Here is how championship coaches in the state of Florida are working to combat sport specialization, bring more athletes out for track and field, and better an athlete's physical and mental capabilities so they are stronger athletes when they step out on that field come fall.
Use these tools to bring more athletes onto your roster or maybe bring a friend to practice with you.
Educate on the Benefits of Track and Field
As track and field coaches, reach out to the basketball coach, the football coach, and their athletes. Educate them on how the skills their athletes will learn at track practice will be helpful towards them in the offseason -- that these skills will lead their teams to success.

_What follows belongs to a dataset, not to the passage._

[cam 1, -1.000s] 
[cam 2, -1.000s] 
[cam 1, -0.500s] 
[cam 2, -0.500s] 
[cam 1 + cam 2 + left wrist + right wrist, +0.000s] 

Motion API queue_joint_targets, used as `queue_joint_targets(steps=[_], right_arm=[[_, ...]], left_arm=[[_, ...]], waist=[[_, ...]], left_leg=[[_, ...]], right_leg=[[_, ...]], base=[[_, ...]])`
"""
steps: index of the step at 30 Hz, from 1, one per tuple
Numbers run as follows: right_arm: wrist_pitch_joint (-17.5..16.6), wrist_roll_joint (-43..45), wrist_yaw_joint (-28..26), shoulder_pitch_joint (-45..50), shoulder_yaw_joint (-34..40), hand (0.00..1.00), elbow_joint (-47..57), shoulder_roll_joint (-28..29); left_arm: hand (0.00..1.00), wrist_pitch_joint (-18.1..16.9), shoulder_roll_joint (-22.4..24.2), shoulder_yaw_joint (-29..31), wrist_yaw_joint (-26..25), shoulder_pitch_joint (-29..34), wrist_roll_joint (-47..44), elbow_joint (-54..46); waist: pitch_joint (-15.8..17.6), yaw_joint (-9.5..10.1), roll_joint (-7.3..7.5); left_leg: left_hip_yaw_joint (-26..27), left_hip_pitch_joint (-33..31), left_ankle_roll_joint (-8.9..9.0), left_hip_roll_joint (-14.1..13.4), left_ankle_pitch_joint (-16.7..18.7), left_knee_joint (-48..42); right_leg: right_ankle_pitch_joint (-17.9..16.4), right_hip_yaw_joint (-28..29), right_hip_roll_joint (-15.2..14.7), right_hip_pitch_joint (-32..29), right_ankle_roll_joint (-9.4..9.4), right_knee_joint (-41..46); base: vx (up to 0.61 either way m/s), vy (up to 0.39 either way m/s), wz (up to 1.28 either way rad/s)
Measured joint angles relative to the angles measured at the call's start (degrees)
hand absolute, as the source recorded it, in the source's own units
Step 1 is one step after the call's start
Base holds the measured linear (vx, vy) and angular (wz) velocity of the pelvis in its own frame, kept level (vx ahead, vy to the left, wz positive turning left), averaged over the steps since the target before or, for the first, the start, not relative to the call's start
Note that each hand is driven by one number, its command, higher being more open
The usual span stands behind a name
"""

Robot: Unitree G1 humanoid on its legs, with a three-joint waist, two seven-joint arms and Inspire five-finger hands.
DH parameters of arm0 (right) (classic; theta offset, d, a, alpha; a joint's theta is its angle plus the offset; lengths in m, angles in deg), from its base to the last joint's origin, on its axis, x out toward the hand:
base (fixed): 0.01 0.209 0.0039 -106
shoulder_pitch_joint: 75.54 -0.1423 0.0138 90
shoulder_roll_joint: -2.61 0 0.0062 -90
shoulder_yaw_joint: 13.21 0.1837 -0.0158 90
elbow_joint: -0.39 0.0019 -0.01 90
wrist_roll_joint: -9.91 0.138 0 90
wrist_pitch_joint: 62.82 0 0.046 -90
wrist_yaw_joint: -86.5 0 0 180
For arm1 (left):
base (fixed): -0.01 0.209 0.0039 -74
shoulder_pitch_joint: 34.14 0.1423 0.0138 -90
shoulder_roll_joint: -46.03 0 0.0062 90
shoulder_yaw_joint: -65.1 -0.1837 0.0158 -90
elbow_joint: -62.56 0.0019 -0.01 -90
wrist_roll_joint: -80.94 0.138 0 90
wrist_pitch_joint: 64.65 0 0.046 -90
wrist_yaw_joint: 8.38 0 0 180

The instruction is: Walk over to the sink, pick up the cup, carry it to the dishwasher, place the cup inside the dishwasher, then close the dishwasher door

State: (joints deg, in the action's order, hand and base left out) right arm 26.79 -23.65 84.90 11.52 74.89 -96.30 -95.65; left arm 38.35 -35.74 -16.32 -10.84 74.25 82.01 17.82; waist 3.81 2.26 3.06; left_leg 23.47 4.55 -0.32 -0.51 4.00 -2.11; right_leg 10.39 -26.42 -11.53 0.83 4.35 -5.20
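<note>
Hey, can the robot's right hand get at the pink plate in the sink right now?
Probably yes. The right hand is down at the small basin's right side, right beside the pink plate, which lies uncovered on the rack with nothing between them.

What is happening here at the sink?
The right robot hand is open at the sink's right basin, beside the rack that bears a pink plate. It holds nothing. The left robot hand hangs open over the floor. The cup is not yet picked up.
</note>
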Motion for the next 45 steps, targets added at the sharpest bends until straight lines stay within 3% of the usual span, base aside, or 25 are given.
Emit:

"Track and field is a sport that we use to condition other sports. We run, we jump, we do plyometrics," 1A . championship coach for the First Academy, Mo Robinson, said.
Not only is this sport helpful in training foot-speed and strength, but it makes an athlete unique. When college coaches attend meets, they see talent, but they also have their scholarship allowance in mind. A double sport athlete can have an advantage in the eyes of these recruiters.
"When you're thinking about a kid going to college, what I do know is the NCAA college coaches don't want just the basketball athlete," Robinson said.
Compromise With Their Schedule
Often times, athletes will make commitments to club teams in their specialized sport. These club teams will have conflicting hours with your program.
Discuss with the athlete and with their club coach a way to work out a compromise. Maybe its two to three times a week a track practice and the rest are club practices. When it comes to a meet schedule, accommodate the athlete's tournament schedule. These are just a few ways to add to your program and get the training the athlete needs without putting pressure on them.
"There are a lot of kids on the basketball team that once ran track and played basketball. Now they're playing basketball and think: I'll have to do this all summer," 3A championship coach for Miami Northwestern, Carmen Jackson, said.
Being willing to work and compromise on an athlete's schedule can make all the difference in athlete turn-out for your track program.
Ease Them Into It
If you reach out to other coaches, work with an athletes' schedule, and have the opportunity to see them compete, let them figure out what they enjoy. Throwing a linebacker in the 400m or 800m is a sure way to lose an opportunity for team points and for building an athlete's confidence in the sport.
Communication is key. Talk with your athlete about what they want to pursue, maybe that means them getting a chance to try an event that they want to this week and then you, as the coach, putting them in your desired event the next. Communicate with them, their club coaches, their parents and you will begin to see a shift from sport specialization to a championship program.